### INFORMATION SHOWN
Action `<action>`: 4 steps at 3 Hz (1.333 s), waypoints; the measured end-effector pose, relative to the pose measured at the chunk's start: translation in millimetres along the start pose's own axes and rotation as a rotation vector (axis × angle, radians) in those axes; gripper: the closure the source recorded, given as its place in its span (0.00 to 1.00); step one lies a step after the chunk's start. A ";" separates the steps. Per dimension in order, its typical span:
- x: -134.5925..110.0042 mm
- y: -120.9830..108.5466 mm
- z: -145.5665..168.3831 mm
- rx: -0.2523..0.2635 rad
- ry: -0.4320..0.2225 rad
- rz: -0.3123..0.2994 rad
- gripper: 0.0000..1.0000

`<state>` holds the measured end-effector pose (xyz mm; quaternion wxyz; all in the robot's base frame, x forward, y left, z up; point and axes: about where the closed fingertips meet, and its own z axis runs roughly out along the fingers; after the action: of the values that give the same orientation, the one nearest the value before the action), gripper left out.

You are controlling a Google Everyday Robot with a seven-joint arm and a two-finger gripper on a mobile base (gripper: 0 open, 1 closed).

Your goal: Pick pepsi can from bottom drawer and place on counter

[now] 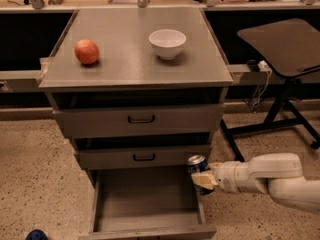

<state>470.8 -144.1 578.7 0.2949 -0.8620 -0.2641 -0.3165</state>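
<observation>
The can (pixel 197 164) stands close to upright, its long axis running up and down. Its silver top faces upward with a slight lean, and the blue body below is partly covered. The gripper (pixel 202 180) is clamped on the lower part of the can, one tan finger (pixel 203 179) lying across its side. The white arm (pixel 270 176) reaches in from the right edge of the view.

The can is held over the right rim of the bottom drawer (pixel 145 194), near the drawer's back right corner and just below the front of the middle drawer (pixel 144 157). The bottom drawer is pulled out, showing its plain grey floor. The top drawer (pixel 140 119) and the middle one are pushed in.

On the counter (pixel 130 64) a red apple (pixel 87 51) sits to the left and a white bowl (pixel 167 43) to the right, well apart. A dark side table (pixel 285 44) stands to the right of the cabinet.
</observation>
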 end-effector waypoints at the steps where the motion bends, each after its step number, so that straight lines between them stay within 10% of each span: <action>1: 86.5 -10.6 -36.8 -0.039 -0.011 -0.145 1.00; 4: 150.1 -12.2 -49.9 -0.045 0.027 -0.197 1.00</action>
<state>542.6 -129.1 719.4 0.2464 -0.8341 -0.3362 -0.3613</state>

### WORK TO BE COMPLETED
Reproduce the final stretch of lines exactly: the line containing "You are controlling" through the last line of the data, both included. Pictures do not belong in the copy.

### ANSWER BOX
You are controlling a Google Everyday Robot with a seven-joint arm and a two-finger gripper on a mobile base (gripper: 0 open, 1 closed).

Your goal: Pick pepsi can from bottom drawer and place on counter

[now] 

<state>470.8 -144.1 578.7 0.2949 -0.8620 -0.2641 -0.3165</state>
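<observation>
The can (pixel 197 164) stands close to upright, its long axis running up and down. Its silver top faces upward with a slight lean, and the blue body below is partly covered. The gripper (pixel 202 180) is clamped on the lower part of the can, one tan finger (pixel 203 179) lying across its side. The white arm (pixel 270 176) reaches in from the right edge of the view.

The can is held over the right rim of the bottom drawer (pixel 145 194), near the drawer's back right corner and just below the front of the middle drawer (pixel 144 157). The bottom drawer is pulled out, showing its plain grey floor. The top drawer (pixel 140 119) and the middle one are pushed in.

On the counter (pixel 130 64) a red apple (pixel 87 51) sits to the left and a white bowl (pixel 167 43) to the right, well apart. A dark side table (pixel 285 44) stands to the right of the cabinet.
</observation>
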 end-effector waypoints at the steps where the motion bends, each after its step number, so that straight lines between them stay within 10% of each span: <action>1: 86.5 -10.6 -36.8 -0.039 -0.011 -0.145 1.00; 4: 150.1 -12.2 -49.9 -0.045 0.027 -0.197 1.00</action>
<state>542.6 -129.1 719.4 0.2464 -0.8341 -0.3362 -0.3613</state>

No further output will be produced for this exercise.